-- THE DATA follows --
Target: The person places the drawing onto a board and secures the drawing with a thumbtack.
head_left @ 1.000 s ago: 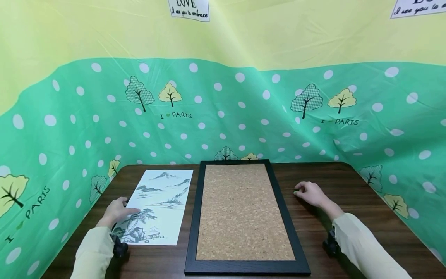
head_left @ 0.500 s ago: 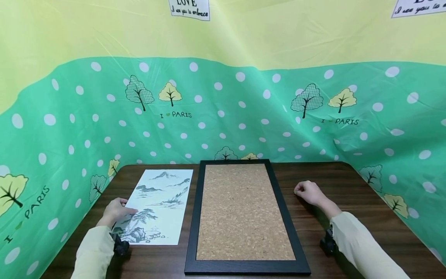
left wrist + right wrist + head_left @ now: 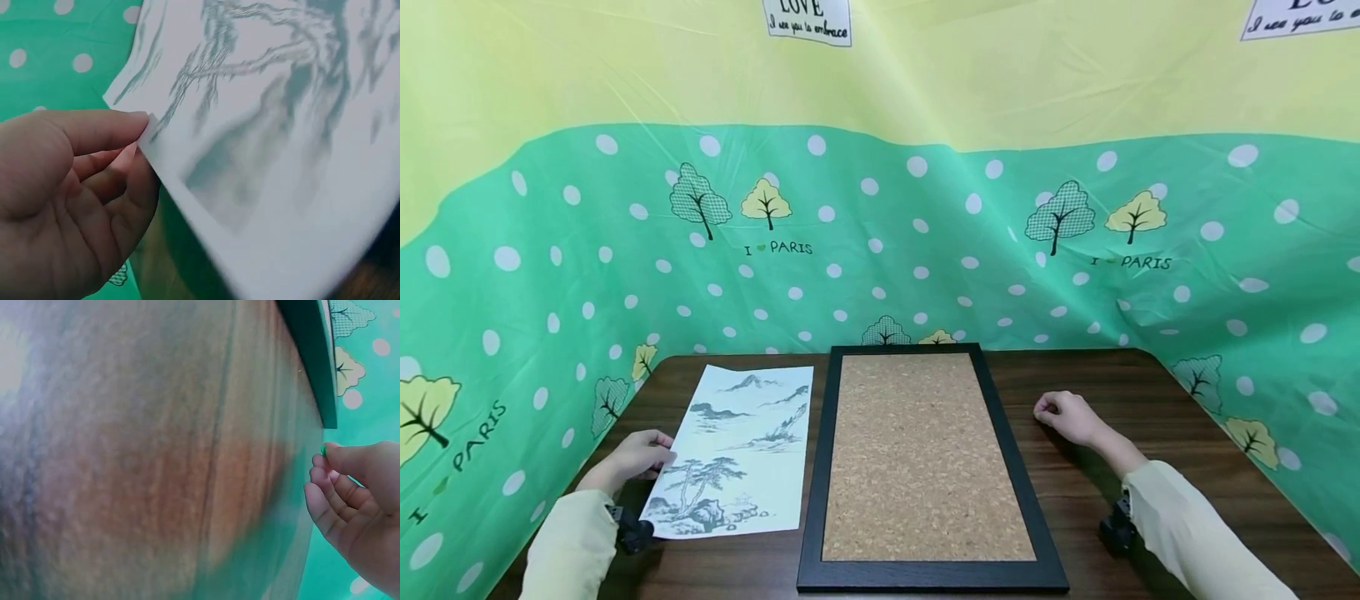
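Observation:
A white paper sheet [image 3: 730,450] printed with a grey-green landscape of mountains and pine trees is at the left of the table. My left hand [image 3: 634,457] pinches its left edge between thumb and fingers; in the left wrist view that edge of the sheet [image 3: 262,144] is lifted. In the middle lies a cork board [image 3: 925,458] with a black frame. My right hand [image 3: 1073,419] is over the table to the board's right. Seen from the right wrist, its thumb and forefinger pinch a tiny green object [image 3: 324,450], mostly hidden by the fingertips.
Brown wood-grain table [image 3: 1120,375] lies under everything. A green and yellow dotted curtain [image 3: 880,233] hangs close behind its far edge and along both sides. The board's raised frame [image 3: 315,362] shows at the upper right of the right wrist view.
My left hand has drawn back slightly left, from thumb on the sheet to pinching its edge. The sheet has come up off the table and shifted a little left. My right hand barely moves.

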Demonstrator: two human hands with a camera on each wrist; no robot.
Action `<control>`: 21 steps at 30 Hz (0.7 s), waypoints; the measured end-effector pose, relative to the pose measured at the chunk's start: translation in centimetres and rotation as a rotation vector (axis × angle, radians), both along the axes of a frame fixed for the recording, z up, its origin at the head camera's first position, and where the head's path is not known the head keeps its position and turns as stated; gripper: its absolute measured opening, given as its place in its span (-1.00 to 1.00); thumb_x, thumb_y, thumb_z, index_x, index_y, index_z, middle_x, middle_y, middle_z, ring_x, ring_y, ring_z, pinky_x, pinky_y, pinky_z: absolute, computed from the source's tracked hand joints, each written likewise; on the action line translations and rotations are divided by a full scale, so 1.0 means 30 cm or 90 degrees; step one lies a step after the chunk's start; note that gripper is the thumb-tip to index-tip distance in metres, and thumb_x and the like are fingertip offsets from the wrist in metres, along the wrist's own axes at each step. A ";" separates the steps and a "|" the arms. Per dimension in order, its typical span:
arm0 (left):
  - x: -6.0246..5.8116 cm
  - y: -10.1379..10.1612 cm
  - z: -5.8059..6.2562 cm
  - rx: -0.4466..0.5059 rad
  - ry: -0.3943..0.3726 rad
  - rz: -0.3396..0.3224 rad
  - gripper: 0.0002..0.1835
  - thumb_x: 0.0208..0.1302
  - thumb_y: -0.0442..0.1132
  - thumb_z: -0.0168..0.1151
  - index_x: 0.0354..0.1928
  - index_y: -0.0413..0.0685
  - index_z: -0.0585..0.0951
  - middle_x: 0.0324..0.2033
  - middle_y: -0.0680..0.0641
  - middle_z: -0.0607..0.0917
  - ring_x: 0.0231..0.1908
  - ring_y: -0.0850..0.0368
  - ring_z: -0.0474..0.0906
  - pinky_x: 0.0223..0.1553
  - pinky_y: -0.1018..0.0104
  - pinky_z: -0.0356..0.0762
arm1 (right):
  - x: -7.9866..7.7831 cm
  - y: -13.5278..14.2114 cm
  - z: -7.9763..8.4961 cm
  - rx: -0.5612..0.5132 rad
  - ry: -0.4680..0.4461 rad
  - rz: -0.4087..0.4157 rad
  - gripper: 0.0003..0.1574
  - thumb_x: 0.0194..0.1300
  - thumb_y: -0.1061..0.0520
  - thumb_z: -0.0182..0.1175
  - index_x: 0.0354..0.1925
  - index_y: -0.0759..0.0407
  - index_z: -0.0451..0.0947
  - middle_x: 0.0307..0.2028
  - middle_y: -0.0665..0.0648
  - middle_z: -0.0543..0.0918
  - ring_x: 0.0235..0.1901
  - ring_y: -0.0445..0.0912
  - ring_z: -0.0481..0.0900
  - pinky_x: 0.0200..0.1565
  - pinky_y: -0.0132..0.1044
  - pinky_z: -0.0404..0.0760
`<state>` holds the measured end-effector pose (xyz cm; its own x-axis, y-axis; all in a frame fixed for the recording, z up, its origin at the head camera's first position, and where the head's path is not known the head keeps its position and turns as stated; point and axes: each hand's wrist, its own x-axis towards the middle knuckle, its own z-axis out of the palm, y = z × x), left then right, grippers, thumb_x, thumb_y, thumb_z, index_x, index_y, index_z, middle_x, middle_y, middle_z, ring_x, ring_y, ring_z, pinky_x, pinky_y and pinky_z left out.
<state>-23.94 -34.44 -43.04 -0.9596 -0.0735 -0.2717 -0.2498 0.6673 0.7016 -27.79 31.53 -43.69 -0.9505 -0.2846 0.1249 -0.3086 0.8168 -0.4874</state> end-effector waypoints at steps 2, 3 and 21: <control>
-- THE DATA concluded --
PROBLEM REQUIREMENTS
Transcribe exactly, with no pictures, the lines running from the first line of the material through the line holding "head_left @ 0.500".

ANSWER TO THE EXERCISE
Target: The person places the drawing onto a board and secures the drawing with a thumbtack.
head_left @ 1.000 s ago: 
head_left @ 0.500 s ago: 

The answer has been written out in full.